[Requirement]
Without any of its pictures, the listing below should be output exactly.

[Raw data]

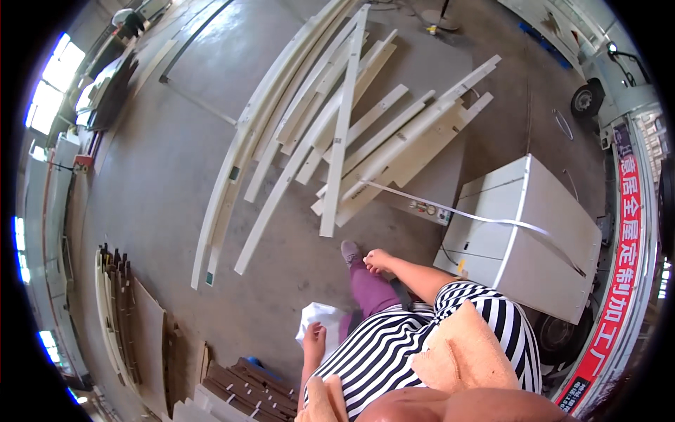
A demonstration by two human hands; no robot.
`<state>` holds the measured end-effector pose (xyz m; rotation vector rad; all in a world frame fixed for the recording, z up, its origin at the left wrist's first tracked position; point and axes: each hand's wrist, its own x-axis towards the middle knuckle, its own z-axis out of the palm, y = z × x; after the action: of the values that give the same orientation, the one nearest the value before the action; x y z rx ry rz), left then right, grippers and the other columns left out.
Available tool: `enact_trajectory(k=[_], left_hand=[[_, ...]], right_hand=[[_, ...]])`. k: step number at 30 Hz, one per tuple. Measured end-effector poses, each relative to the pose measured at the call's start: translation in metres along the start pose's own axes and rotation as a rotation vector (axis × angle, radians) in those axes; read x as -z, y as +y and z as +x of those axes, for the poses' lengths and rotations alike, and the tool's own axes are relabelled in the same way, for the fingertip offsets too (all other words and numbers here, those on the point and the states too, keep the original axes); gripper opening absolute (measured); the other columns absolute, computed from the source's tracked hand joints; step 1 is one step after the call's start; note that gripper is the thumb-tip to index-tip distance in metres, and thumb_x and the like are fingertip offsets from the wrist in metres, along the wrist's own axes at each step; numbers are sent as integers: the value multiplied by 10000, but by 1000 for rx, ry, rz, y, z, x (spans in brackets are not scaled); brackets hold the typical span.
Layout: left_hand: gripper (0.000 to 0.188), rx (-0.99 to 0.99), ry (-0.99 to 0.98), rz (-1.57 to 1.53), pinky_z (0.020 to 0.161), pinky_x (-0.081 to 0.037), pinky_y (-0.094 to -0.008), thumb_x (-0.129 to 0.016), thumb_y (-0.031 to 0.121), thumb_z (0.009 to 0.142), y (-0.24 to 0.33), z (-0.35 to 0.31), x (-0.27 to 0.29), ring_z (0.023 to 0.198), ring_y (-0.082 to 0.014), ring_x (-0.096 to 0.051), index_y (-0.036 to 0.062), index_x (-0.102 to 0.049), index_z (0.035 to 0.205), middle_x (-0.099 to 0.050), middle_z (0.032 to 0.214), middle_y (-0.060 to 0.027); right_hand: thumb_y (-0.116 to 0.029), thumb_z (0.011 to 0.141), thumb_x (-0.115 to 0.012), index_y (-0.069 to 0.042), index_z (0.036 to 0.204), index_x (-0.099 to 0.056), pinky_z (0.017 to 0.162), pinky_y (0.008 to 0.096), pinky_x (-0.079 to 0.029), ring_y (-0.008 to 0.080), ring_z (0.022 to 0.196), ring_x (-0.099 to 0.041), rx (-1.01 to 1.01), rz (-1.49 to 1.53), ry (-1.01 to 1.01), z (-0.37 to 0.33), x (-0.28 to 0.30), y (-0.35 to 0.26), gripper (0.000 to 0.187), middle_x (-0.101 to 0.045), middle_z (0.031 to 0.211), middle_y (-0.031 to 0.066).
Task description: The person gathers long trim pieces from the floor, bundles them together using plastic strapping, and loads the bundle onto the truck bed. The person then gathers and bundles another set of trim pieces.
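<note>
My left hand (314, 340) is low in the view beside my leg, its fingers apart and slightly bent. Just beyond it is a crumpled white plastic bag (320, 314); whether the fingers touch it I cannot tell. My right hand (377, 261) is in front of my right leg with its fingers curled together, and any small thing inside them is hidden. Long cream-white panels (411, 133) lie beyond my hands, several overlapping at different angles. One narrow strip (342, 141) crosses on top of them.
A large white box-shaped panel stack (492, 228) stands on the right, with a pale strap (457, 209) running from it to the panels. A truck with a red banner (619, 267) lines the right edge. Brown boards (242, 390) lie at lower left, near upright strips (116, 309).
</note>
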<state>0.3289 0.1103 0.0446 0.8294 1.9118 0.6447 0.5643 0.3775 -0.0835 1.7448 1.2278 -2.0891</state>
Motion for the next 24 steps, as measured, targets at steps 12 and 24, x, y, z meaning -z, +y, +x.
enact_trajectory(k=[12,24], left_hand=[[349,169,281,329,821,-490,-405,-711,222,788,-120,279,244,954,-339,-614,27,-598,1055,-637,1027,-180],[1272,182,36,784,1123,-213,-493,-852,473,528,-103,556,374,1337,-379,-319,25,-118,1465,-368,1424,-217]], right_hand=[[-231,917,-528,-49,911,-592,573,255,-491,112,670,-607,70,192,57,116,-47,-168,193,-627,800,43],[-222,920,-522,-49,996,-605,694,273,-518,144,761,-629,-259,182,149,76,-168,-140,206,-646,907,72]])
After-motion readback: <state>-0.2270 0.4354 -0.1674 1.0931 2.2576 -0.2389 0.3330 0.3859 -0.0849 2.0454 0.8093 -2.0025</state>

[Your response]
A demonstration by two human hands; no robot.
`<state>` holds the measured end-effector pose (xyz m; rotation vector rad; all in a world frame fixed for the recording, z up, its origin at the left wrist's first tracked position; point and axes: each hand's wrist, its own x-axis towards the middle knuckle, its own z-axis out of the palm, y = z × x; after the action: of the values that give the same orientation, the one nearest the value before the action; x y z rx ry rz), left then right, grippers and the other columns left out.
Available tool: `enact_trajectory(k=[_], left_hand=[[_, ...]], right_hand=[[_, ...]])`. k: step number at 30 Hz, one per tuple. Measured end-effector poses, each relative to the pose measured at the call's start: translation in metres along the start pose's own axes and rotation as a rotation vector (axis × angle, radians) in those axes; read x as -z, y as +y and z as +x of those axes, for the poses' lengths and rotations alike, and the tool's own axes are relabelled in the same way, for the fingertip offsets too (all other words and numbers here, those on the point and the states too, keep the original axes); gripper opening absolute (measured); the other columns absolute, computed from the source's tracked hand joints; step 1 is one step after the call's start; note that gripper is the thumb-tip to index-tip distance in metres, and thumb_x and the like are fingertip offsets from the wrist in metres, along the wrist's own axes at each step; numbers are sent as integers: the value multiplied by 10000, but by 1000 for rx, ry, rz, y, z, x (spans in brackets are not scaled); brackets hold the typical span.
Layout: left_hand: gripper (0.000 to 0.188), rx (-0.99 to 0.99), ry (-0.99 to 0.98), rz (-1.57 to 1.53), pinky_z (0.020 to 0.161), pinky_x (-0.081 to 0.037), pinky_y (-0.094 to -0.008), thumb_x (-0.129 to 0.016), thumb_y (-0.031 to 0.121), thumb_z (0.009 to 0.142), y (-0.24 to 0.33), z (-0.35 to 0.31), x (-0.27 to 0.29), ring_z (0.023 to 0.198), ring_y (-0.082 to 0.014), ring_x (-0.096 to 0.051), index_y (-0.036 to 0.062), index_x (-0.102 to 0.049), index_z (0.035 to 0.205), middle_x (-0.099 to 0.050), middle_z (0.032 to 0.214), middle_y (-0.060 to 0.027); right_hand: thumb_y (-0.116 to 0.029), thumb_z (0.011 to 0.141), thumb_x (-0.115 to 0.012), index_y (-0.069 to 0.042), index_z (0.036 to 0.204), index_x (-0.099 to 0.056), pinky_z (0.017 to 0.162), pinky_y (0.008 to 0.096), pinky_x (-0.079 to 0.029), ring_y (-0.008 to 0.080), ring_z (0.022 to 0.196), ring_x (-0.099 to 0.041), rx (-1.01 to 1.01), rz (-1.49 to 1.53), ry (-1.01 to 1.01), z (-0.37 to 0.33), x (-0.28 to 0.30), y (-0.35 to 0.26), gripper (0.000 to 0.187), middle_x (-0.101 to 0.045), middle_z (0.031 to 0.211), middle_y (-0.031 to 0.066).
Task description: The person gathers long trim pieces from the floor, bundles them together using plastic strapping, and loads the bundle onto the truck bed. The person then gathers and bundles another set of trim pieces.
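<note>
My left hand (314, 340) is low in the view beside my leg, its fingers apart and slightly bent. Just beyond it is a crumpled white plastic bag (320, 314); whether the fingers touch it I cannot tell. My right hand (377, 261) is in front of my right leg with its fingers curled together, and any small thing inside them is hidden. Long cream-white panels (411, 133) lie beyond my hands, several overlapping at different angles. One narrow strip (342, 141) crosses on top of them.
A large white box-shaped panel stack (492, 228) stands on the right, with a pale strap (457, 209) running from it to the panels. A truck with a red banner (619, 267) lines the right edge. Brown boards (242, 390) lie at lower left, near upright strips (116, 309).
</note>
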<state>0.3289 0.1103 0.0446 0.8294 1.9118 0.6447 0.5643 0.3775 -0.0835 1.7448 1.2278 -2.0891</state>
Motion for the next 24 steps, as measured, targets at steps 12 and 24, x, y, z meaning -z, +y, +x.
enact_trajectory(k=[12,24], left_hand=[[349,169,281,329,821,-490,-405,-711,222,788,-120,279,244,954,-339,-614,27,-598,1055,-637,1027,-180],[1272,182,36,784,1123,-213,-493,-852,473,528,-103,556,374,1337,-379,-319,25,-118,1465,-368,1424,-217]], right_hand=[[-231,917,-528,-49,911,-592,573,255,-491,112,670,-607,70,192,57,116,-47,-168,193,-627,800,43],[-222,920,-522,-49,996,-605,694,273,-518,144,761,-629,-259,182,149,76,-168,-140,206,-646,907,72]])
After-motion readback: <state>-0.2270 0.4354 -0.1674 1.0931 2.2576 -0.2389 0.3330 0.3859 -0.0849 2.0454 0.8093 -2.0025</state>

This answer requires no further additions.